Thanks for your compliments - right back at you.
I cried today too in therapy. bit embarassing as my therapist is a man. And I associate crying in front of men as ugly and gross. He told me to put my hand on my heart and breathe. Only my head was visible (it was a zoom sesh) - so he couldn't see that I kept my hand there for most of the session.Still mentally holding my hand by my heart. (Kristin Neff...!)

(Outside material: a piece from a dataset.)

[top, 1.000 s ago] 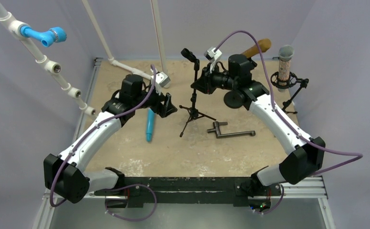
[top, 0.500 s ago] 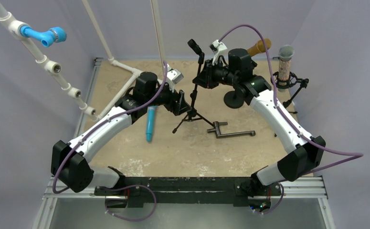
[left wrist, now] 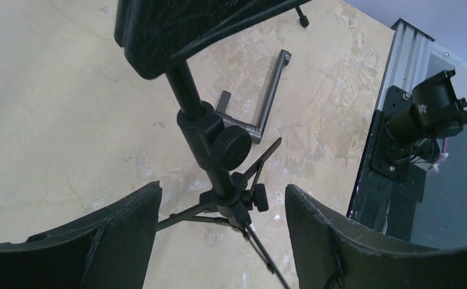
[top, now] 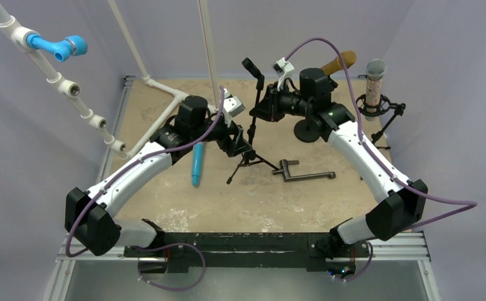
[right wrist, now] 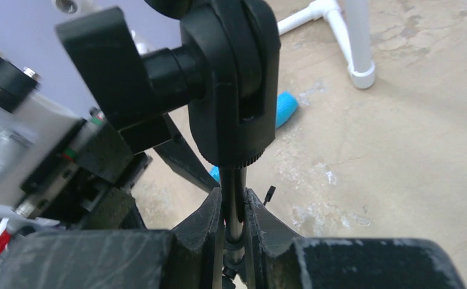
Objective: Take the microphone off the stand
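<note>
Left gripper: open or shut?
Open: the left gripper has its fingers well apart, the stand pole untouched between them.

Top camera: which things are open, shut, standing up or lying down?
tripod stand: roughly upright, legs spread.
left claw: open, one finger on each side of the stand's pole, not touching it.
right claw: shut on the stand's thin pole.
blue microphone: lying flat.
orange microphone: tilted upward.
grey microphone: standing upright.
metal handle: lying flat.
</note>
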`<state>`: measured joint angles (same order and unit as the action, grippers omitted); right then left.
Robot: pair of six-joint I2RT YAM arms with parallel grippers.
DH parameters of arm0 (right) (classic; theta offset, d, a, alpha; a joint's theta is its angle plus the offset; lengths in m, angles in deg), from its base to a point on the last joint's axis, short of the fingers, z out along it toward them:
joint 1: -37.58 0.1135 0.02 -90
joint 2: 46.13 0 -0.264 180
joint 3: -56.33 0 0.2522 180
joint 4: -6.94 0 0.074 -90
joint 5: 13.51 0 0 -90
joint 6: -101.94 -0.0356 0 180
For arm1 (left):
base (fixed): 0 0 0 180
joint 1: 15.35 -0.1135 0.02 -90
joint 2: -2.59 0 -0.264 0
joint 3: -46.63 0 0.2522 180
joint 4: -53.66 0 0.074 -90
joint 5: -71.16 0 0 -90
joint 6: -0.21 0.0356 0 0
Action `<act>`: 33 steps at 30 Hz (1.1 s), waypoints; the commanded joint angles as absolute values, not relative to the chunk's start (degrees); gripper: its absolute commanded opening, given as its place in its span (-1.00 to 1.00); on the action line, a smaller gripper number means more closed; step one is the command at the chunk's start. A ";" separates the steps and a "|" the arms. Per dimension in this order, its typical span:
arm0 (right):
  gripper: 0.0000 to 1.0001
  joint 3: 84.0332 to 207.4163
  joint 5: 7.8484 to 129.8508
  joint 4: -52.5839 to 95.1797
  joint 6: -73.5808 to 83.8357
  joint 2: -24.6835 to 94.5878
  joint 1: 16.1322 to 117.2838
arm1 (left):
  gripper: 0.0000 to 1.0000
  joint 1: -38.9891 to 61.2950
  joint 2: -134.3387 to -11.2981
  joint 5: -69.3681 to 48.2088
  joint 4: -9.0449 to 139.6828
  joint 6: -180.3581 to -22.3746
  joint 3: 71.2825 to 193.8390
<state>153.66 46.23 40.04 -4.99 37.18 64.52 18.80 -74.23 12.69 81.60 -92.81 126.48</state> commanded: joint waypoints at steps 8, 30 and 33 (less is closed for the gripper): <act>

I hope you felt a bit better after your cry. You are doing so well, day by day, 🙂
Hi Sleepy21
Why is it SO hard to cry in front of a man therapist?
Or cry at all?
I'm as cold as steel in front of ANY men full stop. I don't even make EYE contact with men. I've been known to hold my car keys or impulse spray in my purse in BROAD daylight if a man is within 2 metres of me. I never let them walk behind me. I park as close to the door of shops and wait till the coast is clear of men, then get in there.
I've found another trigger.
There is one exception. I can bawl my eyes out to K. I hold it in all week for our longer calls then cry to him. I did today. Just sobbed & sobbed. Told him all my insecurities about his safety. About my ACs recently. About my health. Everything. He was SO kind.
My brother just looks at me like I turned into a monster if I get tears in my eyes. The last time I cried in front of him (2y ago) over the Court stuff, he actually yelled at me, went off his nut. I told him to leave my house. I must ask him about that. I think our mother cries to him. I must've triggered him. That was plain nasty.
I digress lol.
Have you watched Brene Brown's The Call to Courage? OMG LOVE that. I'm going to put Teddy's speech on the back of our toilet door where EVERY thing worth reading goes!
Today you showed COURAGE by being vulnerable with your psych! NOTHING is achieved without being vulnerable first. You are one courageous woman Sleepy. I know more of your story now & you show more strength every day. You SHOWED UP! And then did the courageous thing. Congratulations. I'm so proud to know you.
Yes I'm feeling better. I hope you are too. Hand on heart.